Thanks to the indispensable Chris Geidner, I see that the Department of Labor has issued “guidance” about how to deal with same-sex marriages under ERISA. Like just about every federal agency other than the Social Security Administration, the labor department takes the view that a marriage is valid for federal purposes if it was valid in the state where it was celebrated, regardless of whether the couple lives in an anti-recognition state.
A few thoughts:
— The guidance provides good policy reasons not to look at the law of the domicile. It does not, however, provide any arguments against (or even acknowledgment of) the solution that I’ve advocated, which would be to follow the choice of law provisions set out in the ERISA plan itself. (Most ERISA plans that I’ve read contain a choice of law provision designating a state whose law governs the interpretation of the plan.)

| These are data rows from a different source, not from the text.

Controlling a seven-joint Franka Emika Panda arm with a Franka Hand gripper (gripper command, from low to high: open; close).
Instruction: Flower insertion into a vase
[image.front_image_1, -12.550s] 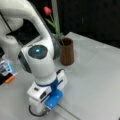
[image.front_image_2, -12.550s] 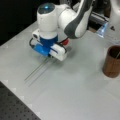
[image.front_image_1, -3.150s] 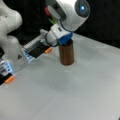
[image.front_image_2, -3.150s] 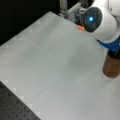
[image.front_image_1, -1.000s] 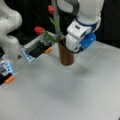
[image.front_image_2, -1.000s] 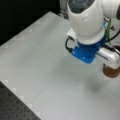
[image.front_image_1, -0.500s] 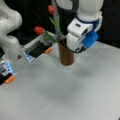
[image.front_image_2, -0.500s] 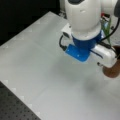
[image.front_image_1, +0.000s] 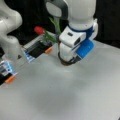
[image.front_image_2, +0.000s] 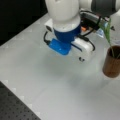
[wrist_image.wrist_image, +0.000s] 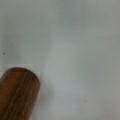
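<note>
Brown vase (image.front_image_2: 112, 62) near table (image.front_image_2: 50, 82) edge — flower (image.front_image_1: 47, 35) inside

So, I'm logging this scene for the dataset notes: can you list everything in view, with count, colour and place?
dark brown wooden cylinder vase: one, brown, upright at a front view's right edge, on the table; its lower wall also in the wrist view.
flower with red head and green stem: one, standing in the vase.
light grey table: one, filling all views.
orange-tipped devices: a few, black and blue, at a front view's left.
second white robot arm: one, at a front view's left.
white and blue gripper: one, beside the vase, apart from it.
</note>
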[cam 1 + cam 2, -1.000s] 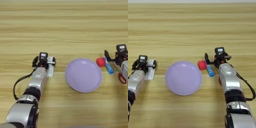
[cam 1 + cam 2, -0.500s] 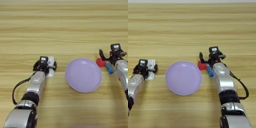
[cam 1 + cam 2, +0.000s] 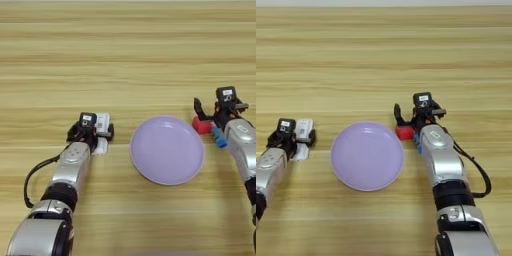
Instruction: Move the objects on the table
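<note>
While the light-wood table (image 3: 125, 55) fills both views with its horizontal plank stripes, the biggest thing on it is the round lilac plate (image 3: 167, 149), lying flat a little right of centre and below the middle of the frame in the left eye view, with nothing on it. Next in size are the two silver arms: the left arm comes up from the lower left corner, and the left gripper (image 3: 90, 131) sits left of the plate, right against the flat white bar (image 3: 101, 131), which lies just beside its black fingers and partly under them; whether those fingers are clamped on the bar or merely resting at it cannot be told. At the right side of the frame the right arm reaches up along the plate's right edge, and the right gripper (image 3: 412, 115) stands with its fingers spread apart, one black finger (image 3: 398, 113) clear to the left, above the small red cube (image 3: 405, 132). That cube rests just off the plate's upper right rim. Smallest, the short blue stick (image 3: 218, 136) lies just right of the cube, partly hidden by the right arm.
</note>
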Controlling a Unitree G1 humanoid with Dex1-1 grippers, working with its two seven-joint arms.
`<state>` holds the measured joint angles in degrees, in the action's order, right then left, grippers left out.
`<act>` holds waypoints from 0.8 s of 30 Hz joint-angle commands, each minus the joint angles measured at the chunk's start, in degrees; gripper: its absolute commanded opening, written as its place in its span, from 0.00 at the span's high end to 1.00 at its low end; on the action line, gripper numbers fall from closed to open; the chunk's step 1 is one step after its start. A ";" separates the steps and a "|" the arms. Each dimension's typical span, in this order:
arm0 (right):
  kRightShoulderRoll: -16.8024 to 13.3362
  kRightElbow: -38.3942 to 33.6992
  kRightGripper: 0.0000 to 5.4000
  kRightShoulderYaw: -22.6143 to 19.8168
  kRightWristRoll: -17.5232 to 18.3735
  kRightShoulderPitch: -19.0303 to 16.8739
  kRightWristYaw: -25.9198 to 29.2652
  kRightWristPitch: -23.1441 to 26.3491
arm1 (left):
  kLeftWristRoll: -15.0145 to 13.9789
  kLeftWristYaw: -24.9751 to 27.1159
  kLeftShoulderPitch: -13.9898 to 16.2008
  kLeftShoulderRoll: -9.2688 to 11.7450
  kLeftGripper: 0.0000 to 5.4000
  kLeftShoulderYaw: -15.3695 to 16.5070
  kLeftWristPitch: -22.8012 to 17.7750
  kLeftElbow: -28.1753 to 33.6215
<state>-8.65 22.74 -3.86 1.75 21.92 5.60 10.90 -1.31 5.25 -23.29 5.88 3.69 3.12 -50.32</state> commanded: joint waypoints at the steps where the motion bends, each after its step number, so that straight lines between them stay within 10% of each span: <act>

— The guidance argues that a domicile-based definition would “grow increasingly complex” because administrators “would need to continually track the state of domicile of all same-sex married employees and former employees and their spouses.” That’s true. But that problem wouldn’t occur under a plan-based approach.
— That said, the guidance deserves credit for explicitly flagging and talking about the choice of law problem in relatively coherent terms, and laying out some of the major arguments in favor of the policy it adopted.
— Unlike a lot of the other agency policies I’ve blogged about so far, it’s relatively easy to imagine a scenario where somebody could have standing to challenge this — fights over assets under ERISA are usually zero sum. That means we might actually see litigation over this policy.